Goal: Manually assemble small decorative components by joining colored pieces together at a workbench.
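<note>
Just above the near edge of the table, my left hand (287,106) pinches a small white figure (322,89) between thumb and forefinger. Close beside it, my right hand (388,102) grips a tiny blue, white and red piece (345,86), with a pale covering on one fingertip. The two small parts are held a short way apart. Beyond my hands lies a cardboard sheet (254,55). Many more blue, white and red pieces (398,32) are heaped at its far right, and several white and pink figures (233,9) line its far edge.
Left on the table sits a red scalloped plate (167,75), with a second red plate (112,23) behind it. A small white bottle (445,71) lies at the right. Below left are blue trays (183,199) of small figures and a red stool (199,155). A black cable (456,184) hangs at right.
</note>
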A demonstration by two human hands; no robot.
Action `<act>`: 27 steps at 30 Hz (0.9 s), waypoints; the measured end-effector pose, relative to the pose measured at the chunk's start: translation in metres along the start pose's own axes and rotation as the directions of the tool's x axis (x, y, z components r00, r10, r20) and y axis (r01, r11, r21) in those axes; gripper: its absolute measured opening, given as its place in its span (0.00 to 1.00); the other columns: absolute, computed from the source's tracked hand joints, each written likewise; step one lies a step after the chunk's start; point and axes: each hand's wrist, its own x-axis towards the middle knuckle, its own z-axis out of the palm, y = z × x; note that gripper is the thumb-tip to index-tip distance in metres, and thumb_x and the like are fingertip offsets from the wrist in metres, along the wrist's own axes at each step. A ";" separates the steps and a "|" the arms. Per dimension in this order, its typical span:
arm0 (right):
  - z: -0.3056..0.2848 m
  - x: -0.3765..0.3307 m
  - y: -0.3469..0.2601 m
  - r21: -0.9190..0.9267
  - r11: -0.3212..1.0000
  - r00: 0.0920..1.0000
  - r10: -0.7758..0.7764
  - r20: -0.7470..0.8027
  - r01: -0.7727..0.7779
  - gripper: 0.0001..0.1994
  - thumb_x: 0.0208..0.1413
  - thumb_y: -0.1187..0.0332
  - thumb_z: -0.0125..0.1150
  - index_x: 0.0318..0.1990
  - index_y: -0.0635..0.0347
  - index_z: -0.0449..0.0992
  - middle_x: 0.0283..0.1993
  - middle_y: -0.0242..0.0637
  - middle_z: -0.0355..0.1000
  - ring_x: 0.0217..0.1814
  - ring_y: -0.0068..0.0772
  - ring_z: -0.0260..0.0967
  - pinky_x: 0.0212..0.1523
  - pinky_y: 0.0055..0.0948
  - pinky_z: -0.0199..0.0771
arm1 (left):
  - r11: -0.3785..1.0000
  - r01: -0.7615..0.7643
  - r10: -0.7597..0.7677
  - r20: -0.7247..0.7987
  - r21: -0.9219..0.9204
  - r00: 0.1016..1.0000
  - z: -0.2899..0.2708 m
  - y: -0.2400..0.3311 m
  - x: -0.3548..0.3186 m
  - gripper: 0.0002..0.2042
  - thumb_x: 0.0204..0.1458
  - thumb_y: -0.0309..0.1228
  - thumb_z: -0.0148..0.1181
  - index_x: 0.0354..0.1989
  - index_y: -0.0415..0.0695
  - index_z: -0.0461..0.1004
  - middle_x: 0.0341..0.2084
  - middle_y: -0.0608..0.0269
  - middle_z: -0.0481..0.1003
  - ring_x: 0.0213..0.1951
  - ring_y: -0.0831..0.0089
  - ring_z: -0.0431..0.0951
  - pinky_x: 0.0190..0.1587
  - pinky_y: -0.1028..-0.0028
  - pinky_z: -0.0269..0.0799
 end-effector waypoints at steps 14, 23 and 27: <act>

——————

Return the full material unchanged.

Task output:
Goal: Manually assemble small decorative components by joining colored pieces together at a workbench.
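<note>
Just above the near edge of the table, my left hand (287,106) pinches a small white figure (322,89) between thumb and forefinger. Close beside it, my right hand (388,102) grips a tiny blue, white and red piece (345,86), with a pale covering on one fingertip. The two small parts are held a short way apart. Beyond my hands lies a cardboard sheet (254,55). Many more blue, white and red pieces (398,32) are heaped at its far right, and several white and pink figures (233,9) line its far edge.
Left on the table sits a red scalloped plate (167,75), with a second red plate (112,23) behind it. A small white bottle (445,71) lies at the right. Below left are blue trays (183,199) of small figures and a red stool (199,155). A black cable (456,184) hangs at right.
</note>
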A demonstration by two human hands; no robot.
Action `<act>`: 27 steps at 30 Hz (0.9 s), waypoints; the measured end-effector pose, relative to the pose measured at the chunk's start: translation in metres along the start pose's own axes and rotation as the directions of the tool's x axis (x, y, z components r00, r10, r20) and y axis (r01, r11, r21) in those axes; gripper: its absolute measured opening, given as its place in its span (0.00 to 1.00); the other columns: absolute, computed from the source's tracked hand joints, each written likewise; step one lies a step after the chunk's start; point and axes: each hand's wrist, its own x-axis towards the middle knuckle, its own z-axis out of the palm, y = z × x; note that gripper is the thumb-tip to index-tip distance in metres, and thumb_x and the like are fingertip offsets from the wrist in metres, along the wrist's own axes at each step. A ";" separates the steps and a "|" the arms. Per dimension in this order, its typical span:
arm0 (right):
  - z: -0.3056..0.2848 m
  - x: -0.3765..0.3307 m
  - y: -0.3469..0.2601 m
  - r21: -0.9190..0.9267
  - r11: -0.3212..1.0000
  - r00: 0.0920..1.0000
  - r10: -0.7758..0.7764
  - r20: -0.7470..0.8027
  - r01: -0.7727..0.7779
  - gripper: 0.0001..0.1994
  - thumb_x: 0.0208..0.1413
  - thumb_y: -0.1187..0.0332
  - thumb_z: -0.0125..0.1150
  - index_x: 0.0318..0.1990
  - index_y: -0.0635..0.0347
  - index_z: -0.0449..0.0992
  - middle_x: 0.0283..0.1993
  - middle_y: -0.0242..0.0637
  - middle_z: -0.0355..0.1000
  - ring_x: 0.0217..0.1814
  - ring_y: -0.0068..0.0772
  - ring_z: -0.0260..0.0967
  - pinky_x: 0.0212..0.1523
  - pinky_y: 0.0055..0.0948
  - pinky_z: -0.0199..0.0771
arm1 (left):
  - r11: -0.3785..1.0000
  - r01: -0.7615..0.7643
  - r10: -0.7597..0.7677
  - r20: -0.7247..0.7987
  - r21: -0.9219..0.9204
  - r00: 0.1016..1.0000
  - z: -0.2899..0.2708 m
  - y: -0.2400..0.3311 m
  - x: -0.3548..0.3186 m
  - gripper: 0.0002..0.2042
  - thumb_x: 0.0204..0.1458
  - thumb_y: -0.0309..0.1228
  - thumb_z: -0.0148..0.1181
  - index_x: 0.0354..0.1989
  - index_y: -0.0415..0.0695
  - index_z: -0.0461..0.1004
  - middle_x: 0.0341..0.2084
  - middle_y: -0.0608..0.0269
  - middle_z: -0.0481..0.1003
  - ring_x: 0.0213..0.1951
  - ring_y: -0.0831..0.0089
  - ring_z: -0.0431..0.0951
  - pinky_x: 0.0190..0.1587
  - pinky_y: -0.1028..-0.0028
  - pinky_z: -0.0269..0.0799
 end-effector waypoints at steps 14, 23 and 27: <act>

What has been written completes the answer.